Available data Start Marker

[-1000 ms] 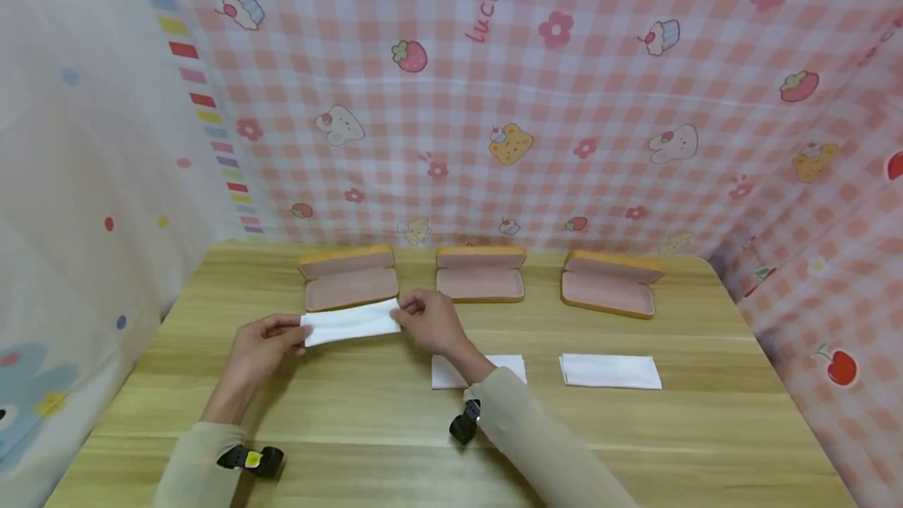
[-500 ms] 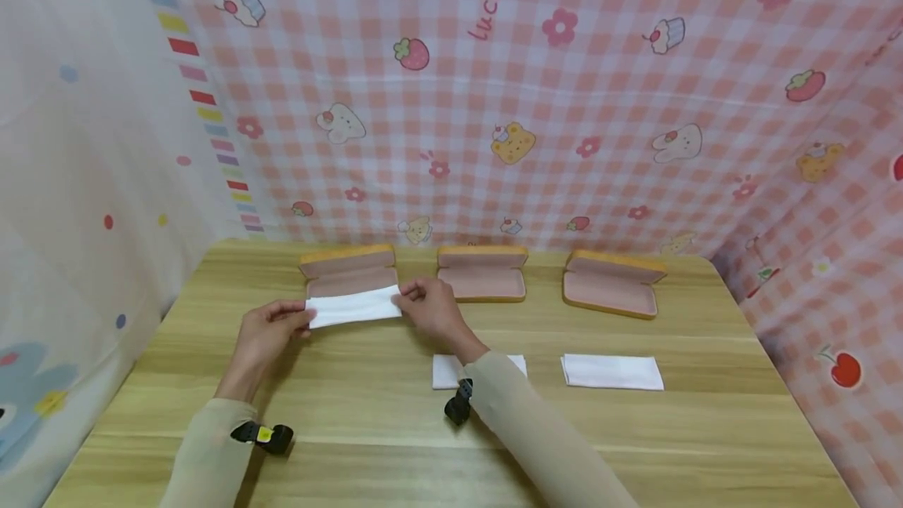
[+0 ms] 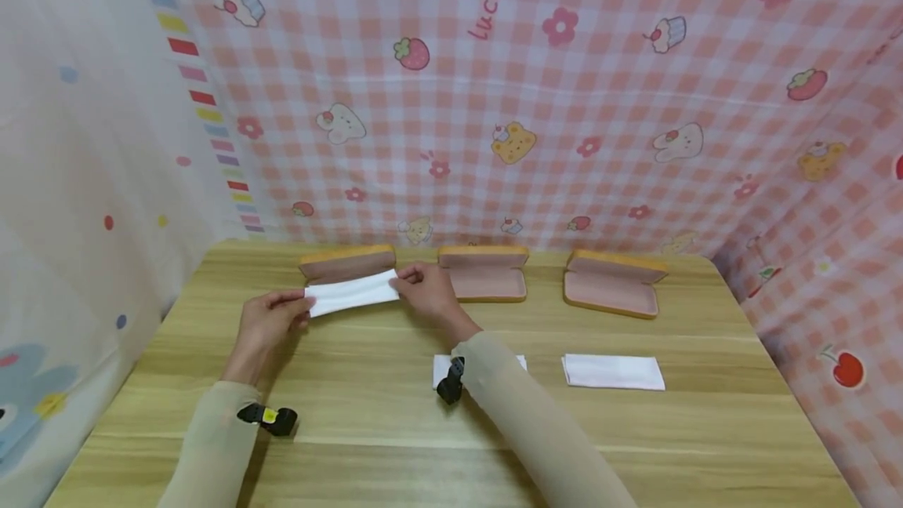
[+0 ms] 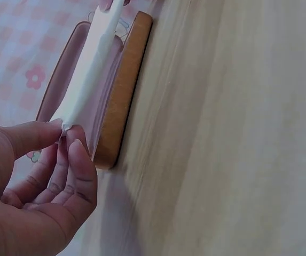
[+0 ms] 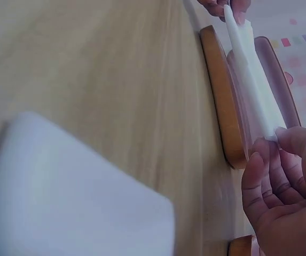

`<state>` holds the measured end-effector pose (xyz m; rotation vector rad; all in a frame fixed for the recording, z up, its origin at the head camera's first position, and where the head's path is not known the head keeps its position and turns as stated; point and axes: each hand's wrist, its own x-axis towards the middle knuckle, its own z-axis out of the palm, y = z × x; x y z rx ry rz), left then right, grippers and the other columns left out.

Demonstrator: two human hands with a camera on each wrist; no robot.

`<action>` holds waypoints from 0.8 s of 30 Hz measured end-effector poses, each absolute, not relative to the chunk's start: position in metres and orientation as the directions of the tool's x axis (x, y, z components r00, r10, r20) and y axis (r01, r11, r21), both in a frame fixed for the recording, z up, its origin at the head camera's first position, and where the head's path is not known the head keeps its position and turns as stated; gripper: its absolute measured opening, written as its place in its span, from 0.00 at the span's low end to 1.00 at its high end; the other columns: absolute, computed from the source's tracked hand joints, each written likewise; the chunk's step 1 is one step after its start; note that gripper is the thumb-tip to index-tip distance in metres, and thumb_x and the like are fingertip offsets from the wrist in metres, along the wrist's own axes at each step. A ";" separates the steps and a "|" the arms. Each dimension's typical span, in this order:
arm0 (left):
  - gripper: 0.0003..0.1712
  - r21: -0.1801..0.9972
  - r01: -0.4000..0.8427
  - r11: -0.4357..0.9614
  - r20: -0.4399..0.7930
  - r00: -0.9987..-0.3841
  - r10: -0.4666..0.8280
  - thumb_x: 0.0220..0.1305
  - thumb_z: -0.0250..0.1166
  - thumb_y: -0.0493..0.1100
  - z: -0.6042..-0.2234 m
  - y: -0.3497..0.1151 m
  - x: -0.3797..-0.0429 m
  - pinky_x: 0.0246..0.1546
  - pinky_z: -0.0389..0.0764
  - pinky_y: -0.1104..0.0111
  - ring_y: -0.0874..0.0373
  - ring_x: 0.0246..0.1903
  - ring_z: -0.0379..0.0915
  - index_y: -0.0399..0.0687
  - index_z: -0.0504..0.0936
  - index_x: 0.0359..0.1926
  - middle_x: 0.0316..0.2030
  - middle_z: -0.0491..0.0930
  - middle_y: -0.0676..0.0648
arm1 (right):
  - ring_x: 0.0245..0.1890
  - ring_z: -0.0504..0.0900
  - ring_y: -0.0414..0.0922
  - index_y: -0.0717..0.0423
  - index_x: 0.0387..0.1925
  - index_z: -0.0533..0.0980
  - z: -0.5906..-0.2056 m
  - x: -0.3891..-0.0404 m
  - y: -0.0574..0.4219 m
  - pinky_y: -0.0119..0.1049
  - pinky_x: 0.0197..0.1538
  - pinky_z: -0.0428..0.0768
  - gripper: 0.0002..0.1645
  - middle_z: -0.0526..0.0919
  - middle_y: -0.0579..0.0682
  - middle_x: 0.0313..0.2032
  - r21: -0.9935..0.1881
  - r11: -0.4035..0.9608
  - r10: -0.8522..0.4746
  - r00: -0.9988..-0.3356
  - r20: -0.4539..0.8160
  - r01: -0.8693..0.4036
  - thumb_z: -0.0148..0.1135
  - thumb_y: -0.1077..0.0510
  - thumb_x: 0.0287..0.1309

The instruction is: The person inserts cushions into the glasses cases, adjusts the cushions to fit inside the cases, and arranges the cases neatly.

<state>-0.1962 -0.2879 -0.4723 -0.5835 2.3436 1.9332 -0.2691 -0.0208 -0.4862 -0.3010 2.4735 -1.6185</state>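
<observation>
Left grip: left hand [image 3: 262, 324] pinches one short end of a folded white cloth [image 3: 354, 294] between thumb and fingertips.
Right grip: right hand [image 3: 428, 290] pinches the opposite end, thumb on the near side.
Folded white cloth: held up between the hands, lengthwise, its middle slightly bowed; it lies in front of the left glasses case [image 3: 346, 263] in the head view and over its base in the wrist views. Contact with the case: cannot tell.
Left glasses case: lid up, pink lining, orange-brown shell; base mostly hidden by the cloth in the head view.
Handling: step in hand looks like steadying the cloth over the base. Best done, I judge, with even tension, every layer inside each pinch, and the long edges parallel to the case rim.
Watch: a slack middle could catch the front rim; a pull too hard could shift the folds; knuckles could nudge the raised lid.
Other cases: middle glasses case [image 3: 483, 261] and right glasses case [image 3: 610, 292], both with lids up.
Other cloths: middle cloth [image 3: 441, 371], partly behind the right wrist; right cloth [image 3: 614, 372], flat on the table [image 3: 367, 461].
Backdrop: pink checked curtain [image 3: 451, 100] behind.
</observation>
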 end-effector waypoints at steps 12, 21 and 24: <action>0.25 0.938 -0.317 0.141 -0.267 -0.919 -0.290 0.69 0.69 0.42 -0.469 -0.290 -0.211 0.35 0.86 0.74 0.68 0.29 0.82 0.31 0.79 0.60 0.27 0.85 0.62 | 0.31 0.86 0.45 0.54 0.40 0.85 -0.487 -0.286 -0.027 0.49 0.76 0.66 0.12 0.88 0.48 0.28 -0.924 0.382 -0.232 -0.969 -0.082 -0.013 0.68 0.50 0.67; 0.23 0.940 -0.300 0.159 -0.235 -0.913 -0.333 0.67 0.70 0.39 -0.473 -0.291 -0.221 0.29 0.84 0.75 0.69 0.25 0.80 0.26 0.80 0.57 0.23 0.84 0.59 | 0.27 0.83 0.42 0.57 0.37 0.84 -0.486 -0.289 -0.036 0.27 0.28 0.75 0.11 0.87 0.50 0.27 -0.912 0.408 -0.228 -0.971 -0.068 -0.032 0.68 0.52 0.67; 0.23 0.936 -0.303 0.178 -0.228 -0.909 -0.348 0.66 0.71 0.38 -0.474 -0.291 -0.223 0.27 0.82 0.76 0.69 0.24 0.79 0.26 0.81 0.56 0.21 0.83 0.60 | 0.26 0.82 0.41 0.56 0.36 0.84 -0.486 -0.289 -0.038 0.28 0.28 0.74 0.11 0.87 0.49 0.27 -0.909 0.417 -0.220 -0.973 -0.070 -0.029 0.68 0.52 0.67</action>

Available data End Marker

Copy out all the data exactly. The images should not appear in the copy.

[-1000 ms] 
[-500 ms] 
[+0 ms] 
[+0 ms] 
[+0 ms] 

`<state>` holds the measured end-effector pose (xyz m; rotation vector rad; all in a frame fixed for the recording, z up, its origin at the head camera's first position, and where the head's path is not known the head keeps its position and turns as stated; point and axes: each hand's wrist, its own x-axis towards the middle knuckle, its own z-axis out of the palm, y = z × x; x y z rx ry rz), left then right, grippers and the other columns left out.

Demonstrator: two human hands with a camera on each wrist; no robot.

`<action>` holds waypoints from 0.8 s of 30 Hz measured end-effector poses, each absolute, not relative to the chunk's start: position in metres and orientation as the directions of the tool's x axis (x, y, z components r00, r10, r20) and y axis (r01, r11, r21), both in a frame fixed for the recording, z up, its origin at the head camera's first position, and where the head's path is not known the head keeps its position and turns as stated; gripper: its absolute measured opening, written as its place in its span, from 0.00 at the span's low end to 1.00 at its high end; the other columns: absolute, computed from the source's tracked hand joints, each written likewise; the chunk's step 1 is one step after its start; note that gripper is the thumb-tip to index-tip distance in metres, and thumb_x and the like are fingertip offsets from the wrist in metres, along the wrist's own axes at each step. A ";" separates the steps and a "|" the arms. Each dimension's typical span, in this order:
arm0 (left):
  - gripper: 0.0003..0.1712
  - r21: -0.1801..0.9972
  - r01: -0.4000..0.8427
  - r11: -0.4357..0.9614
  - r20: -0.4399..0.7930
  - r00: -0.9987..-0.3841
  - r10: -0.4666..0.8280
  - thumb_x: 0.0220..0.1305
  - thumb_z: -0.0250..0.1166
  - thumb_y: -0.0493..0.1100
  - z: -0.6042..-0.2234 m
  - y: -0.3497..0.1151 m
  - x: -0.3797..-0.0429 m
  - pinky_x: 0.0246..0.1546
  - pinky_z: -0.0389..0.0764
  - pinky_y: -0.1104..0.0111
  - ring_y: -0.0874..0.0373
  - ring_x: 0.0246..0.1903
  - ring_z: -0.0379..0.0915
  - index_y: -0.0399..0.0687
  - index_z: -0.0504..0.0936
  - index_x: 0.0359..0.1926
  - middle_x: 0.0316..0.2030
  - middle_z: -0.0491..0.0930
  - middle_y: -0.0676..0.0648
arm1 (right):
  - ring_x: 0.0245..0.1890
  - ring_z: -0.0504..0.0900
  - ring_y: -0.0414..0.0922
  - index_y: -0.0717..0.0423
  - index_x: 0.0387..0.1925
  - index_z: -0.0533..0.0980
  - z: -0.5906..-0.2056 m
  - x: -0.3891..-0.0404 m
  - y: -0.0574..0.4219 m
  - pinky_y: -0.0119..0.1049
  - pinky_x: 0.0197..0.1538
  - pinky_z: -0.0428..0.0768
  - gripper: 0.0002..0.1645
  - middle_z: -0.0526..0.0919
  - middle_y: -0.0579..0.0682
  - middle_x: 0.0313..0.2032
  - r21: -0.9935..0.1881
  - r11: -0.4035..0.9608
  - r10: -0.8522..0.4746
  - r00: -0.9988..-0.3356
  - r20: -0.4539..0.8160
  - r01: -0.8693..0.4036
  - thumb_z: -0.0148..0.1135
  - thumb_y: -0.1077..0.0510
  - thumb_x: 0.0287..0.1309

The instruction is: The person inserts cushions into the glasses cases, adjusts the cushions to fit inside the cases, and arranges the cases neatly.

<state>-0.1962 -0.2879 -0.4723 -0.5835 2.3436 1.9332 -0.2691 -0.0208 -0.4862 -0.3010 2.4735 -1.6185</state>
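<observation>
Left grip: left hand [image 3: 262, 324] pinches one short end of a folded white cloth [image 3: 354, 294] between thumb and fingertips.
Right grip: right hand [image 3: 428, 290] pinches the opposite end, thumb on the near side.
Folded white cloth: held up between the hands, lengthwise, its middle slightly bowed; it lies in front of the left glasses case [image 3: 346, 263] in the head view and over its base in the wrist views. Contact with the case: cannot tell.
Left glasses case: lid up, pink lining, orange-brown shell; base mostly hidden by the cloth in the head view.
Handling: step in hand looks like steadying the cloth over the base. Best done, I judge, with even tension, every layer inside each pinch, and the long edges parallel to the case rim.
Watch: a slack middle could catch the front rim; a pull too hard could shift the folds; knuckles could nudge the raised lid.
Other cases: middle glasses case [image 3: 483, 261] and right glasses case [image 3: 610, 292], both with lids up.
Other cloths: middle cloth [image 3: 441, 371], partly behind the right wrist; right cloth [image 3: 614, 372], flat on the table [image 3: 367, 461].
Backdrop: pink checked curtain [image 3: 451, 100] behind.
</observation>
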 end-effector waypoints at steps 12, 21 and 24: <action>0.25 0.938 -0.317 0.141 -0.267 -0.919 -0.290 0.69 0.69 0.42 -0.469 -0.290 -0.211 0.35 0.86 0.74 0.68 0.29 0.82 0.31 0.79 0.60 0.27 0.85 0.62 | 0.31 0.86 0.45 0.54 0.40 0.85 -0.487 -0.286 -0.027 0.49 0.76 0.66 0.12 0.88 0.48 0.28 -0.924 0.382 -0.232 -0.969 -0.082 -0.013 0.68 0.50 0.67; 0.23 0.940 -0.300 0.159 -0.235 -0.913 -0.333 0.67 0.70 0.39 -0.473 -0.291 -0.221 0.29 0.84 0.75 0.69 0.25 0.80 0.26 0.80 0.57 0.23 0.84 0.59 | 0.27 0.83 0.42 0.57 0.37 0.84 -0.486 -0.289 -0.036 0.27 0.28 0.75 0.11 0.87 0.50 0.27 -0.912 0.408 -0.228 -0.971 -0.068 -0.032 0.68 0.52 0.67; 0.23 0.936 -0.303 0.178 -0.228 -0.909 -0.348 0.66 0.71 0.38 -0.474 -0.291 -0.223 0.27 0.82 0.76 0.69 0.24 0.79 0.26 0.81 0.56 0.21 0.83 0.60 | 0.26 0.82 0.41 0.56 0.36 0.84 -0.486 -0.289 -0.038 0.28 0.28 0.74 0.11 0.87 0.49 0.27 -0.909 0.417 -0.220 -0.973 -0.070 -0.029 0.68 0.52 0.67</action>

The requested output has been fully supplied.